Dataset excerpts
++++++++
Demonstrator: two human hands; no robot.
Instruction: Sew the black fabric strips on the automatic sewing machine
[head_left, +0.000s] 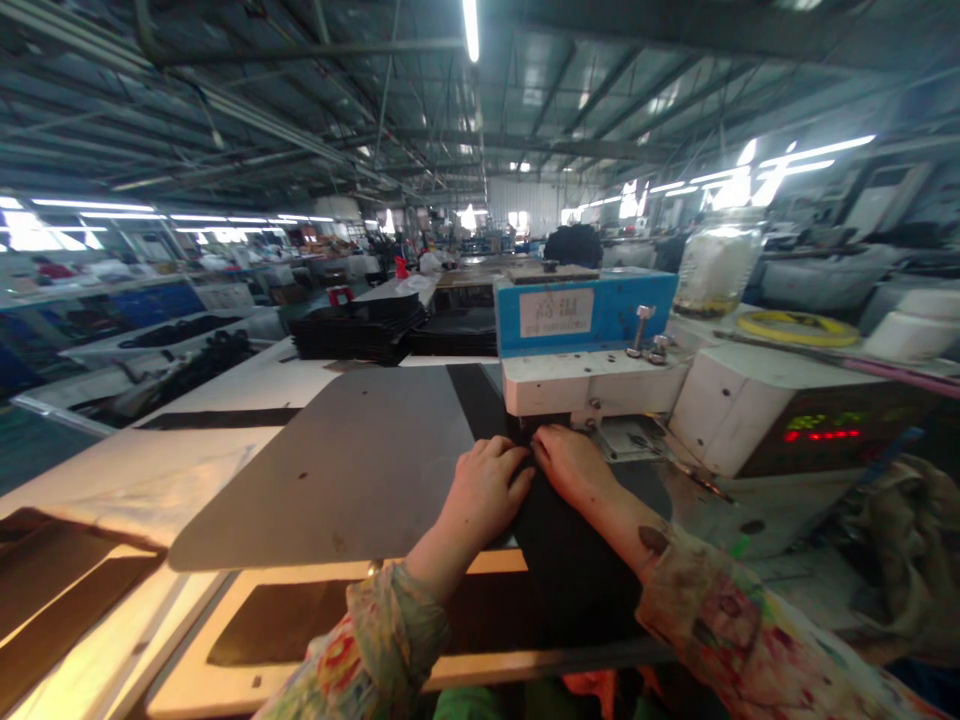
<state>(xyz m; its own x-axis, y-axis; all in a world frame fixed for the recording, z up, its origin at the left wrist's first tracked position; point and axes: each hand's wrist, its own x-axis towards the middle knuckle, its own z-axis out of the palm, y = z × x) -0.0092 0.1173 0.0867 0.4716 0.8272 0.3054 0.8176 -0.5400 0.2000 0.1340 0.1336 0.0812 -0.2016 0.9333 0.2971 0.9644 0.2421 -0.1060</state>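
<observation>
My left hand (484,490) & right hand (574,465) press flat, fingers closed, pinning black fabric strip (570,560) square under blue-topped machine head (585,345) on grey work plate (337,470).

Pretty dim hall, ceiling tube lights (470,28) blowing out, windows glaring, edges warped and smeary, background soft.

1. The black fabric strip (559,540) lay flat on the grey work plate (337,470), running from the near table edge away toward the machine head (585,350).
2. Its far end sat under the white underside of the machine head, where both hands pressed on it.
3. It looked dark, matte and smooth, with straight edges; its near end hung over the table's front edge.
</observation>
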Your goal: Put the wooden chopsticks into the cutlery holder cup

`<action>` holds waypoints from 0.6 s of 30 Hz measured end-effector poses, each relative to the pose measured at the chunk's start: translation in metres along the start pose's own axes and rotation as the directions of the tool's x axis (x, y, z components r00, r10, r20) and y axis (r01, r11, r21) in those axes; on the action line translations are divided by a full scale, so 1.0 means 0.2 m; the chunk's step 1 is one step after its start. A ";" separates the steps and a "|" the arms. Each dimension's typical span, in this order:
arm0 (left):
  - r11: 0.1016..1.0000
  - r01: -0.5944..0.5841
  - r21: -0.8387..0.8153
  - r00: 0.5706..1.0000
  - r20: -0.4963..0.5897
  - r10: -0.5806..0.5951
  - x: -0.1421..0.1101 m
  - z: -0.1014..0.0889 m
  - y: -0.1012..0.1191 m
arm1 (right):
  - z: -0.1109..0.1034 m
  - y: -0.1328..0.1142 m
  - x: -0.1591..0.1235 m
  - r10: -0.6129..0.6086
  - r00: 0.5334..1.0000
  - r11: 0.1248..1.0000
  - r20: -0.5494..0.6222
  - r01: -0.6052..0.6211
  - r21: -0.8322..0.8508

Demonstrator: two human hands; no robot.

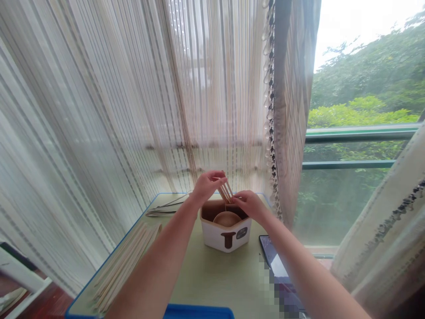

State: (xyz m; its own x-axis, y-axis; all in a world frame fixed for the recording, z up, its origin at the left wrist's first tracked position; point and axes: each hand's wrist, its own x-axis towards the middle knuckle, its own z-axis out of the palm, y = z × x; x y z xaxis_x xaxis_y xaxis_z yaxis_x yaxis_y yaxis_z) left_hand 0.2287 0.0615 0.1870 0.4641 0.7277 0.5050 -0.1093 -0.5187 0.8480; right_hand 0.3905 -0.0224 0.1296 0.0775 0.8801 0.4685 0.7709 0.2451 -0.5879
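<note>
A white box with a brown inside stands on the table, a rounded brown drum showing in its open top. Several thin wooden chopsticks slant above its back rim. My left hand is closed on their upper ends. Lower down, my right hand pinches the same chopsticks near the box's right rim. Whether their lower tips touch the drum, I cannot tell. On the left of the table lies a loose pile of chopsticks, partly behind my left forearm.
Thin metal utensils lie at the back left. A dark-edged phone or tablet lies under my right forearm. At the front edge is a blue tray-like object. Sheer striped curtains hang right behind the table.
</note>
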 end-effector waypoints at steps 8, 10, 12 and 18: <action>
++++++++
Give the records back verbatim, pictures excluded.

> Response to this task
Demonstrator: two human hands; no robot.
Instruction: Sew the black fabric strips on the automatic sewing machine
[head_left, +0.000s] 
<state>(xyz m; its own x-axis, y-axis; all in a world frame fixed for the recording, z up, its origin at the left wrist's first tracked position; point and axes: each hand's wrist, its own x-axis towards the middle knuckle, its own z-axis out of the palm, y = z × x) -0.0092 0.1173 0.0867 0.4716 0.8272 0.3054 0.8176 -0.5400 0.2000 0.1340 0.1336 0.0812 -0.2016 0.9333 0.2971 0.9644 0.2421 -0.1060</state>
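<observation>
My left hand (484,490) & right hand (574,465) press flat, fingers closed, pinning black fabric strip (570,560) square under blue-topped machine head (585,345) on grey work plate (337,470).

Pretty dim hall, ceiling tube lights (470,28) blowing out, windows glaring, edges warped and smeary, background soft.

1. The black fabric strip (559,540) lay flat on the grey work plate (337,470), running from the near table edge away toward the machine head (585,350).
2. Its far end sat under the white underside of the machine head, where both hands pressed on it.
3. It looked dark, matte and smooth, with straight edges; its near end hung over the table's front edge.
</observation>
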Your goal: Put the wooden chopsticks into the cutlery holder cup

`<action>` holds waypoints from 0.6 s of 30 Hz measured end-effector poses, each relative to the pose measured at the chunk's start: translation in metres along the start pose's own axes and rotation as the directions of the tool's x axis (x, y, z components r00, r10, r20) and y axis (r01, r11, r21) in those axes; on the action line translations are divided by a full scale, so 1.0 means 0.2 m; the chunk's step 1 is one step after its start. A ";" separates the steps and a "|" the arms. Each dimension's typical span, in this order:
arm0 (left):
  - r11: 0.1016..1.0000
  - r01: -0.5944..0.5841
  - r21: -0.8387..0.8153
  - r00: 0.5706..1.0000
  - r20: -0.4963..0.5897
  - r10: -0.5806..0.5951
  - x: -0.1421..0.1101 m
  - z: -0.1014..0.0889 m
  - y: -0.1012..0.1191 m
arm1 (right):
  - z: -0.1109..0.1034 m
  - y: -0.1328..0.1142 m
  - x: -0.1591..0.1235 m
  - r10: -0.6129..0.6086
  - r00: 0.5334..1.0000
  - r11: 0.1248..1.0000
  - r20: -0.5494..0.6222
  - r01: -0.6052..0.6211
  - r21: -0.8322..0.8508

Demonstrator: two human hands; no robot.


State: (xyz m; its own x-axis, y-axis; all in a world frame fixed for the recording, z up, its origin at the left wrist's first tracked position; point and axes: each hand's wrist, its own x-axis towards the middle knuckle, its own z-axis out of the palm, y = z × x; x y z xaxis_x xaxis_y xaxis_z yaxis_x yaxis_y yaxis_z) left_hand 0.2287 0.0615 0.1870 0.4641 0.7277 0.5050 -0.1093 -0.5187 0.8480; right_hand 0.3905 -0.0224 0.1296 0.0775 0.8801 0.4685 0.7709 0.2451 -0.5879
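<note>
A white box with a brown inside stands on the table, a rounded brown drum showing in its open top. Several thin wooden chopsticks slant above its back rim. My left hand is closed on their upper ends. Lower down, my right hand pinches the same chopsticks near the box's right rim. Whether their lower tips touch the drum, I cannot tell. On the left of the table lies a loose pile of chopsticks, partly behind my left forearm.
Thin metal utensils lie at the back left. A dark-edged phone or tablet lies under my right forearm. At the front edge is a blue tray-like object. Sheer striped curtains hang right behind the table.
</note>
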 end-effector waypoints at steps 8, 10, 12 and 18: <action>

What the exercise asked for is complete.